▸ **BRIEF**
Each line from the first down to the one containing "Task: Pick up" should be returned exactly as it appears below.

★ ★ ★ ★ ★ ★ ★

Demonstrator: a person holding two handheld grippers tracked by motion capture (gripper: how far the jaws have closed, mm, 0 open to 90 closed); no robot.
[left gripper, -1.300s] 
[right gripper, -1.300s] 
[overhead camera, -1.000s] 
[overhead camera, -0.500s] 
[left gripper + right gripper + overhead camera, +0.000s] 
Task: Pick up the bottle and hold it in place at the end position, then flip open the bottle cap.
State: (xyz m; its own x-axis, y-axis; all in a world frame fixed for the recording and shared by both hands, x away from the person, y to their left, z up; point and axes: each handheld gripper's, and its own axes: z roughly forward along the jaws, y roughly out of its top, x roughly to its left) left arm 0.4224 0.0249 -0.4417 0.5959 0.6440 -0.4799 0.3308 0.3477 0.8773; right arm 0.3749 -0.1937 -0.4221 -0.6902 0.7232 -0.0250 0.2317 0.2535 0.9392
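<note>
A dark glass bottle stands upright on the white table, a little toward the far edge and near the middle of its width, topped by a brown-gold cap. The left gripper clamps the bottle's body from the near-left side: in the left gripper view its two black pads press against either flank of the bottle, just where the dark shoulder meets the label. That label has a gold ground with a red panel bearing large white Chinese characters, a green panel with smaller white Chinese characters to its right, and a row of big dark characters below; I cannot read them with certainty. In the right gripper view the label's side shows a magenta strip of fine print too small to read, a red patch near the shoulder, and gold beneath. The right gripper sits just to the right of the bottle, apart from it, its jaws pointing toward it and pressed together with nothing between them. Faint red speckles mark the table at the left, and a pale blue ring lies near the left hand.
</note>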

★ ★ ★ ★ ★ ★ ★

▸ **RESPONSE TO THE TASK**
Demonstrator: a person holding two handheld grippers tracked by motion capture (gripper: how far the jaws have closed, mm, 0 open to 90 closed); no robot.
[left gripper, -1.300s] 
[right gripper, -1.300s] 
[overhead camera, -1.000s] 
[overhead camera, -0.500s] 
[left gripper + right gripper + overhead camera, +0.000s] 
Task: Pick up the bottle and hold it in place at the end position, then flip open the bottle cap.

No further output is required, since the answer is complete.